**ABOUT THIS TASK**.
Word for word, restate every line of the material.

**STORED DATA**.
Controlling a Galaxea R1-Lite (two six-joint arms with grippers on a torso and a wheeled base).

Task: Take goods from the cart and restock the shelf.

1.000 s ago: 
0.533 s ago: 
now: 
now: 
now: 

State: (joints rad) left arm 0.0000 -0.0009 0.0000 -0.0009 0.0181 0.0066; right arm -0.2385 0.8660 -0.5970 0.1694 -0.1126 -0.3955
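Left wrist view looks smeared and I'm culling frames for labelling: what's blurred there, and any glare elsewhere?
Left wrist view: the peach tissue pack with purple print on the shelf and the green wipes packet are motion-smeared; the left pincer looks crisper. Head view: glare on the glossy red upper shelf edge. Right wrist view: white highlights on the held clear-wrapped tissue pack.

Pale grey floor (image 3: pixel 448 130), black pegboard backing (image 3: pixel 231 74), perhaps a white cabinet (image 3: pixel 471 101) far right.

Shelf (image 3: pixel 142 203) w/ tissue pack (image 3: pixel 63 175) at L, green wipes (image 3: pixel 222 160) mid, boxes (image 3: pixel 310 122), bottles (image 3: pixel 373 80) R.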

**THE ANSWER**.
Controlling a Galaxea R1-Lite (two six-joint arms with grippers on a torso and a wheeled base).

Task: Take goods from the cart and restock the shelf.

1.000 s ago: 
0.533 s ago: 
now: 
now: 
now: 

State: (joints rad) left arm 0.0000 -0.0009 0.0000 -0.0009 0.0181 0.0066; right arm -0.2385 0.8660 -0.5970 0.1694 -0.1126 -0.3955
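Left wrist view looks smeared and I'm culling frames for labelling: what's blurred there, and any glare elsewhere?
Left wrist view: the peach tissue pack with purple print on the shelf and the green wipes packet are motion-smeared; the left pincer looks crisper. Head view: glare on the glossy red upper shelf edge. Right wrist view: white highlights on the held clear-wrapped tissue pack.

Pale grey floor (image 3: pixel 448 130), black pegboard backing (image 3: pixel 231 74), perhaps a white cabinet (image 3: pixel 471 101) far right.

Shelf (image 3: pixel 142 203) w/ tissue pack (image 3: pixel 63 175) at L, green wipes (image 3: pixel 222 160) mid, boxes (image 3: pixel 310 122), bottles (image 3: pixel 373 80) R.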

The exercise asks for nothing more.